Business SA has long recognised the importance of entrepreneurship and established the SA Young Entrepreneurship Scheme (SAYES) back in 1998, which is for 18 to 35 year olds.
But we need to be giving students a good understanding of entrepreneurship even before they leave school. In Business SA’s 2014 Charter for a more Prosperous South Australia we have recommended that the study of entrepreneurship be embedded into the school curriculum. We fully support students being provided the best academic grounding but we must also prepare them for the ‘world’ of work.
Our economy relies the next generation of entrepreneurs who are willing to take risks to start businesses which ultimately provide job opportunities for others.
And although not all of our young people will start a business, they still need to have a good understanding of entrepreneurship.
Because the late Steven Jobs, co founder of Apple Corporation summed it up nicely when he said, “It’s about the people you have, how you’re led and how much you get it”. If employees understand entrepreneurship then they will ‘get’ how business works.

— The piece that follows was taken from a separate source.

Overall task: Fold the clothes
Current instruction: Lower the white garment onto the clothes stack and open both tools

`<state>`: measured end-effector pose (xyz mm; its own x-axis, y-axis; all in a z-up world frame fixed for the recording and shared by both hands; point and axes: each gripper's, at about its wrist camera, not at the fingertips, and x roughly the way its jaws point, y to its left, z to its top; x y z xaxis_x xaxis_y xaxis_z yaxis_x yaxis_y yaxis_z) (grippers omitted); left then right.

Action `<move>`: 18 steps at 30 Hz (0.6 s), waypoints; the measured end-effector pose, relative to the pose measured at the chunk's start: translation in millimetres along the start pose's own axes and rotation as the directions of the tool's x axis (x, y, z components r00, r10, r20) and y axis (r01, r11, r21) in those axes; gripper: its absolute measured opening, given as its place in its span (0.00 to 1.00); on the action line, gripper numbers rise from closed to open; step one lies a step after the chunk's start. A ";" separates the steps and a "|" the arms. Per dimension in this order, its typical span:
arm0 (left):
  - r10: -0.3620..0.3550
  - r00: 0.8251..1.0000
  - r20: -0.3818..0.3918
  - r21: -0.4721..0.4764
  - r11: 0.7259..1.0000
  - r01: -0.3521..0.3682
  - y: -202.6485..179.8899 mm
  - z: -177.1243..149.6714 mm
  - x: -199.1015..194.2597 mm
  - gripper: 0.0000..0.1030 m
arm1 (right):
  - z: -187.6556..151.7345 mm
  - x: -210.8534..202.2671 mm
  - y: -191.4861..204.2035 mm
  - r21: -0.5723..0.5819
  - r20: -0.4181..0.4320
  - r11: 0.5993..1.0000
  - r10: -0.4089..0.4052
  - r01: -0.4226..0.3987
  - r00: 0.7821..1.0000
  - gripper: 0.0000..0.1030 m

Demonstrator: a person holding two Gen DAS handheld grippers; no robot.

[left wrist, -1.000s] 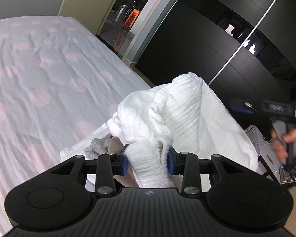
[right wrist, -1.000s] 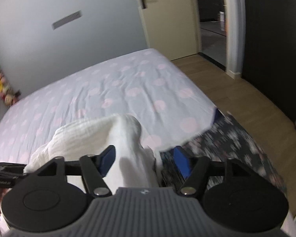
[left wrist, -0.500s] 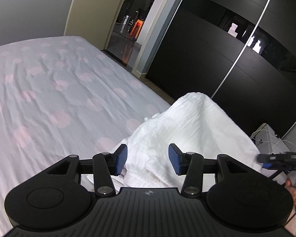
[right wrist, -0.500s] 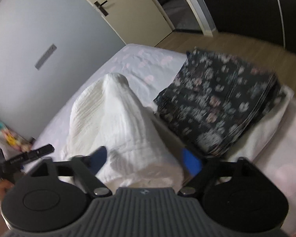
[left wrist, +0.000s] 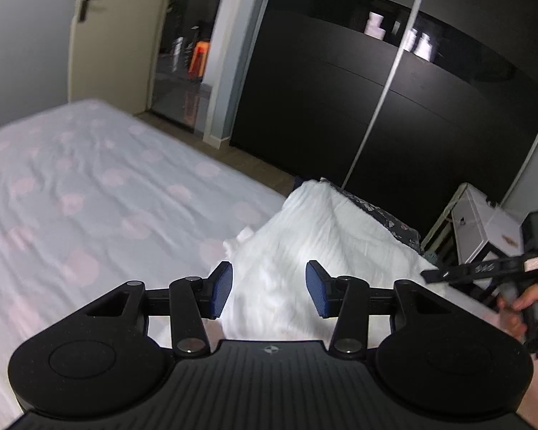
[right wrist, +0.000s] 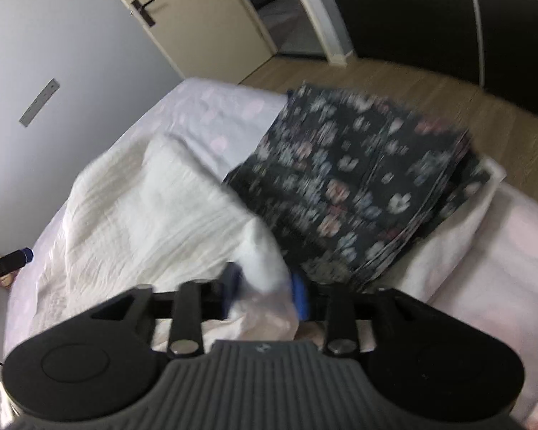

Business SA was invited to participate in the G20 Agenda for Growth: Opportunities for Small to Medium Businesses (SMEs) Conference. The event brought together Australian and international thought leaders to focus on key challenges facing SMEs. G20 nations dominate international trade and drive global economic policy At the conference our representative strongly recommended that Entrepreneurship be integrated into the Australian school curricula.
And ultimately one of the key recommendations was -
Entrepreneurship should be integrated into Australian school curricula and encouraged as a post-education employment option.
So our next step is to have entrepreneurship integrated into the curricula which will help identify and encourage entrepreneurial young people, as they will create employment for themselves and their communities.